There are few issues in the political world right now more vexing than the problem of Afghanistan and Pakistan, the so called AfPak issue. In fact, it's probably not an exaggeration to say that the outcome of the AfPak issue over the coming decades could have a profound effect on the development and stability of our globalizing world. It's an incredibly complex issue, one that at times seems to have nothing but bad options attached to it. And recent events in the Swat Valley of Pakistan have only heightened the concern in capitals around the world. Nuclear-tipped Pakistan and Stone Age Afghanistan are a combustible pair and the last thing anyone wants is for that dangerous fuse to be lit, at least not more than it already is. Recently I've been doing some reading on this issue, and I wanted to share some of it with the readers of this blog.
Here are the links to some interesting thought and analysis:
Thomas Barnett -- I had the chance to interview Barnett recently. It was a great conversation which will be featured in the just-printed new issue of EnlightenNext magazine. Barnett is a fascinating geopolitical strategist and has lot to say about all kinds of issues, including this one. We actually spoke about the AfPAk issue, but that part didn't make it off the cutting room floor. So here's a link to his recent column covering the subject.
Robert Kaplan - I love to read Robert Kaplan. He almost defines what a realist is. He's brilliant, and has a wonderful sense of history. As an idealist and optimist myself, I often don't agree with all of his conclusions or prescriptions, but that doesn't mean I don't value his rich and informative perspectives on all kinds of subjects. He's also a wonderful writer. Here is one of his latest--it's called "The Revenge of Geography."
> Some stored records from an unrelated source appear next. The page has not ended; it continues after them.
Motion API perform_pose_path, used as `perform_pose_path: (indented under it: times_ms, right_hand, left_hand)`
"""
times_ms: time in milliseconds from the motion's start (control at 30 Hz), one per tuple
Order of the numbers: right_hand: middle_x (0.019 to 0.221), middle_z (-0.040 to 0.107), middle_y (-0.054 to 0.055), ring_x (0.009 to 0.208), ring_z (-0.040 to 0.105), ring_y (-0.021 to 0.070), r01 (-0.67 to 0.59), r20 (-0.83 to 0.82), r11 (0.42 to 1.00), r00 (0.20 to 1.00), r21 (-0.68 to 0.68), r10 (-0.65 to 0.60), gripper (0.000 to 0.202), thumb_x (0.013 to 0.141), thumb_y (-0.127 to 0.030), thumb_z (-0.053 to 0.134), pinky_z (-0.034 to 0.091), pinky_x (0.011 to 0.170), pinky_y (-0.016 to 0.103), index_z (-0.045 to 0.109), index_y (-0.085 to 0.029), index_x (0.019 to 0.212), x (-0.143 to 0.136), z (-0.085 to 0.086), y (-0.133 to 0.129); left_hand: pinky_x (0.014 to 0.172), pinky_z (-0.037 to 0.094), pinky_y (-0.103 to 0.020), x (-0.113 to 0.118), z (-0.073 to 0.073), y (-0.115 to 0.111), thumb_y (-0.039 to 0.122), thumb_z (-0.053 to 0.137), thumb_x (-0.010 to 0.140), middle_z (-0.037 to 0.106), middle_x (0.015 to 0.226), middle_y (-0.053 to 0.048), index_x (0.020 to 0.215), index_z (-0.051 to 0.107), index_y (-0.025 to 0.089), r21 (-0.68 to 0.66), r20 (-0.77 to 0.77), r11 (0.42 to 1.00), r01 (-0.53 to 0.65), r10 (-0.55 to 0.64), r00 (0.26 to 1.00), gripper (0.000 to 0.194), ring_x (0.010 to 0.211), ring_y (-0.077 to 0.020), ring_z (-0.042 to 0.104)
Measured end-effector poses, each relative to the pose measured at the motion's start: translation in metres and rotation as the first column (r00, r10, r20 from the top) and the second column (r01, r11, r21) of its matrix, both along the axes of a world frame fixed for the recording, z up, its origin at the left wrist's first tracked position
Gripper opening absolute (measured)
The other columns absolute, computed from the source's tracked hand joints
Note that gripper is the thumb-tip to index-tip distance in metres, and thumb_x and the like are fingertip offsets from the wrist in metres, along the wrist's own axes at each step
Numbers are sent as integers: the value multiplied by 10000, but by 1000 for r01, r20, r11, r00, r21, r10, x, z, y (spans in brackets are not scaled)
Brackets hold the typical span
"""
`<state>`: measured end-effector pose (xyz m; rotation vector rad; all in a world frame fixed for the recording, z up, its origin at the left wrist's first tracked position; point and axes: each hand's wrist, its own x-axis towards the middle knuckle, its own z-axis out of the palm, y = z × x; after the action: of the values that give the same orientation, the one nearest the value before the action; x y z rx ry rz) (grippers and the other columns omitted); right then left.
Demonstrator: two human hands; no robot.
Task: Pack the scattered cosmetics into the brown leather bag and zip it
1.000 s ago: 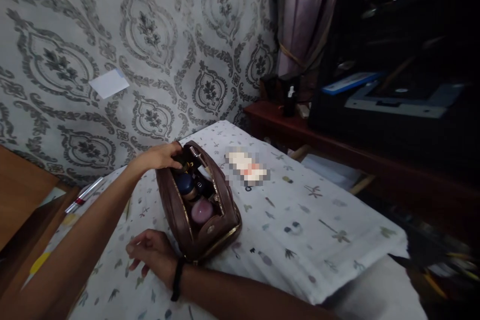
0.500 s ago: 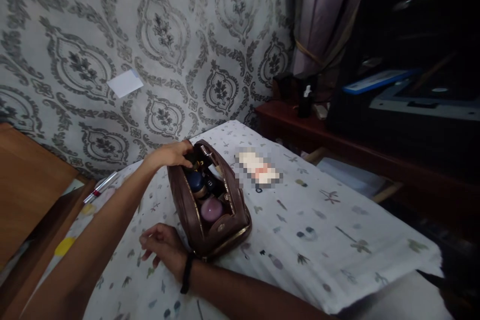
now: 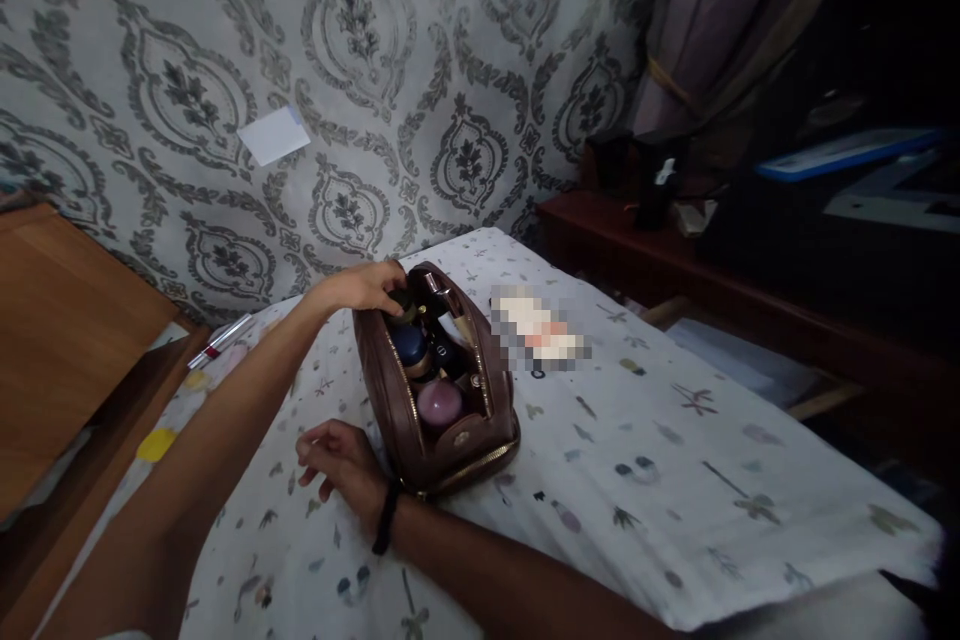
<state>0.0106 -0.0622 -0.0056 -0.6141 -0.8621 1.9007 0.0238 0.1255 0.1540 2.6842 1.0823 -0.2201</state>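
Note:
A brown makeup bag (image 3: 382,375) lies unzipped on the bed-like white surface, its gold zip parted wide. Inside are a mauve rounded item (image 3: 440,404), a dark blue jar lid (image 3: 407,346), a small black case (image 3: 444,352) and a shiny tube (image 3: 436,285). My left hand (image 3: 371,287) reaches over the bag's far end. Its fingers bend into the opening beside a dark round item (image 3: 403,304); what they grip is hidden. My right hand (image 3: 341,468), with a black wristband, rests left of the bag, palm partly up, fingers loosely curled and apart, holding nothing.
A blurred flat item (image 3: 540,328) lies right of the bag. A silver tube (image 3: 220,341) lies near the left edge of the printed white cloth (image 3: 637,520). A wooden panel (image 3: 75,340) stands at left, a dark red shelf (image 3: 607,230) at back right. Patterned wall behind.
The view has shifted, so everything sits further right and slightly higher. My left hand's fingers remain at the bag's far end; my right hand stays beside the bag.

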Motion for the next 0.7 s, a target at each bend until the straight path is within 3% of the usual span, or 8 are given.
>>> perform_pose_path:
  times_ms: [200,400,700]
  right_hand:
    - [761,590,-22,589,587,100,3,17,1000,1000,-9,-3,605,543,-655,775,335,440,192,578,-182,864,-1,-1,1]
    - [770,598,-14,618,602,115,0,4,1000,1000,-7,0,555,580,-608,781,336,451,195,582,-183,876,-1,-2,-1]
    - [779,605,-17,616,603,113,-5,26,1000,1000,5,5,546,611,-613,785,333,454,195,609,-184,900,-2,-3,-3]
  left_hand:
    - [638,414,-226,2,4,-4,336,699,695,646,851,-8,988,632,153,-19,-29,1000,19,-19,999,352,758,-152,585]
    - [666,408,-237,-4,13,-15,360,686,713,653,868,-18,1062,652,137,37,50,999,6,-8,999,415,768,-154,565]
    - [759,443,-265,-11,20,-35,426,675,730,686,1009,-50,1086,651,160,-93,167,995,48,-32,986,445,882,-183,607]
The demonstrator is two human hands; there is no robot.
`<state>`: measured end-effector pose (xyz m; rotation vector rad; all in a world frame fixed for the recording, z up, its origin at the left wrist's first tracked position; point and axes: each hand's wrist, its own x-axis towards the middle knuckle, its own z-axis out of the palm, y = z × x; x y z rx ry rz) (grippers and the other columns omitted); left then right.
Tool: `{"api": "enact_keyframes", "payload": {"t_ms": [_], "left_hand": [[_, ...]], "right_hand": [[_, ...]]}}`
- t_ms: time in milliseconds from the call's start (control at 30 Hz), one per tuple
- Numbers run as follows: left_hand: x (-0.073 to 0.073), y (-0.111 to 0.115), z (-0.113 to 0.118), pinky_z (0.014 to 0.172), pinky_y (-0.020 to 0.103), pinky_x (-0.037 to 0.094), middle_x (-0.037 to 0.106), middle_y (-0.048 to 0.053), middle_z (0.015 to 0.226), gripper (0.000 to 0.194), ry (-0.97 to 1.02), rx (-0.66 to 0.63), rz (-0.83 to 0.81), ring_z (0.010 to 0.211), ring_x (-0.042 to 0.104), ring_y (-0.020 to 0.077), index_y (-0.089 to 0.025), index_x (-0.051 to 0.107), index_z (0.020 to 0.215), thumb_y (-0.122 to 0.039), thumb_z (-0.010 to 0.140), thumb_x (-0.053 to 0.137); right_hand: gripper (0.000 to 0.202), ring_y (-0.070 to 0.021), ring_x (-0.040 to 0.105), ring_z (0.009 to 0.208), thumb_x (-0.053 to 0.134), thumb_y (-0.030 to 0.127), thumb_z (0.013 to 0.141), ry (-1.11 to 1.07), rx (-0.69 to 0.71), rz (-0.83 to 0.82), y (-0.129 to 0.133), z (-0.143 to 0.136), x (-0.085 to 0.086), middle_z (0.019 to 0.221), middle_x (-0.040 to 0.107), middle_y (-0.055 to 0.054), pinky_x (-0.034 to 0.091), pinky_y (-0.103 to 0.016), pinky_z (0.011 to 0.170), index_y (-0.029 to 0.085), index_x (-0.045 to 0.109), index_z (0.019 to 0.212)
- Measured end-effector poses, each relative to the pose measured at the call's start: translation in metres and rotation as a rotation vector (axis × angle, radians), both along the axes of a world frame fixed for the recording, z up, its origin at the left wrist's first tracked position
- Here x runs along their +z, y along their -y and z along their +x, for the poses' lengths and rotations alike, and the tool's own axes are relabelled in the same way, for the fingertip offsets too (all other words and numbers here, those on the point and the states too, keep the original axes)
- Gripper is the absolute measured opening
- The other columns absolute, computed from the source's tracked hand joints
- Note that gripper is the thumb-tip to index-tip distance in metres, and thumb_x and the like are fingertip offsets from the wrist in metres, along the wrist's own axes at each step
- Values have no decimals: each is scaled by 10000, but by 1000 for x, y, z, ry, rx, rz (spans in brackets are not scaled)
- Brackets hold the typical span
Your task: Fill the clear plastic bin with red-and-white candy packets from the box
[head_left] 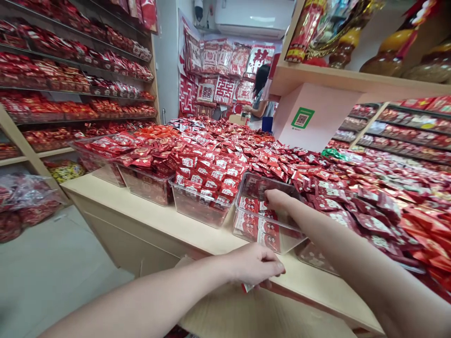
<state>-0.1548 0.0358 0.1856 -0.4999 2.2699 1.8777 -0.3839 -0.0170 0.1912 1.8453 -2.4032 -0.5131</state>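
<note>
My right hand [277, 199] reaches into a clear plastic bin [291, 241] at the counter's front. Its fingers are curled above the red-and-white packets [245, 223] lined up in the bin; whether something is in them is hidden. Lower down, in front of the counter edge, my left hand [254, 265] has its fingers closed. A corner of a small red-and-white packet [247, 288] pokes out beneath that hand, the remainder covered by the fingers. Just left of the right hand's bin stands another clear bin [200, 206], heaped with red packets [211, 173].
Heaps of red packets cover the wooden counter [134, 220] behind the bins. Shelves of red packets [70, 80] line the left wall. A white box with a QR code [302, 118] hangs under a wooden shelf [317, 75]. A person [260, 101] stands at the back.
</note>
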Motion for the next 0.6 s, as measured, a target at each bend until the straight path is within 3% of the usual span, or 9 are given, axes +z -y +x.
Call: {"api": "enact_keyframes", "payload": {"t_ms": [233, 467, 600], "left_hand": [[-4, -2, 5, 347, 152, 331, 542, -4, 630, 331, 48, -96, -103, 420, 435, 61, -198, 593, 914, -402, 697, 448], [-8, -1, 9, 493, 178, 398, 574, -13, 661, 317, -90, -189, -221, 469, 450, 55, -219, 609, 919, -382, 696, 455], [-9, 2, 10, 527, 189, 404, 574, -16, 658, 324, -101, -191, -256, 498, 470, 65, -223, 610, 926, -387, 696, 451]], "right_hand": [[268, -229, 574, 824, 565, 178, 617, -16, -8, -4, 1, -1, -12, 882, 625, -136, 423, -252, 648, 95, 609, 868], [274, -193, 576, 846, 388, 57, 729, -27, -15, -68, 0, 8, -9, 895, 622, -148, 408, -235, 712, 91, 614, 879], [263, -223, 576, 847, 385, 72, 740, -37, -31, -90, -2, 11, -8, 898, 615, -150, 426, -272, 686, 102, 594, 896]]}}
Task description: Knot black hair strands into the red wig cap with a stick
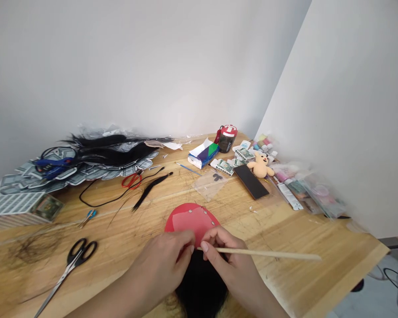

Steve McIntosh - At EnlightenNext, we're always interested in exploring what the new field of integral philosophy might have to say about real world issues like AfPak. Steve McIntosh, a friend and colleague as well as a contributor to EnlightenNext, is one of the brightest minds in that emerging field. He is also one of the best at applying integral insights to political issues. He has that rare gift to bridge the high-minded philosophical and the down-to-earth practical. Here is a recent column that was reprinted in EnlightenNext magazine and originally published on worldsecuritynetwork.com, titled "Winning In Afghanistan," outlining his thoughts. Interestingly enough, he shares some of the same ideas with Kaplan and Barnett, even though they come from completely different backgrounds and contexts.
Finally, I just read a fantastic book, which I would recommend to anyone who wants to find out more about this subject. It's called Ghost Wars, and it's a history of the CIA's involvement in the region from the Soviet Invasion of Afghanistan up until 911. It's not really prescriptive but very informative. The author, Steve Coll, did an amazing amount of research, and obviously talked to just about everyone he possibly could. It's a four-dimensional view of a subject that is so often presented in two.